__Work to complete__
When you reach the line containing "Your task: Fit", repeat it and every line after it exactly, stopping only at the end of the listing.

__________

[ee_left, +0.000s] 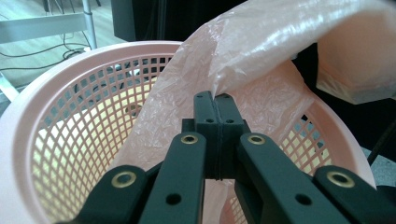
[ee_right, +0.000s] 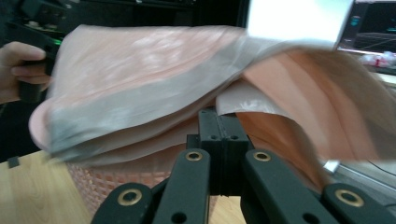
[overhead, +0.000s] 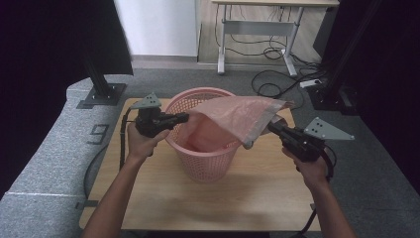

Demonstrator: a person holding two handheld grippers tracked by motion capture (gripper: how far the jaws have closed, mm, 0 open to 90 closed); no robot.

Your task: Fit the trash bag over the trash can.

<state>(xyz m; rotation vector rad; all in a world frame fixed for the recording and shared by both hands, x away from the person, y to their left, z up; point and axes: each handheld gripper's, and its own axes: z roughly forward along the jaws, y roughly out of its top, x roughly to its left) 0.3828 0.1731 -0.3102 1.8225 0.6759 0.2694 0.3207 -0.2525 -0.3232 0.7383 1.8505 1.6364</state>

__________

__Exercise result__
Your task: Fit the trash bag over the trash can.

<state>(xyz m; rotation vector rad; all in a world frame fixed for the recording and shared by both hands, x away from the person, y to their left, z up; point and axes: each handheld gripper's, and its own axes: z roughly forward along the jaws, y roughly out of its top, x roughly to its left) 0.3828 0.1731 -0.3102 1.8225 0.6759 0.2694 0.3207 -0.2525 -0.3232 0.7383 1.8505 1.6364</state>

There is no more to the output.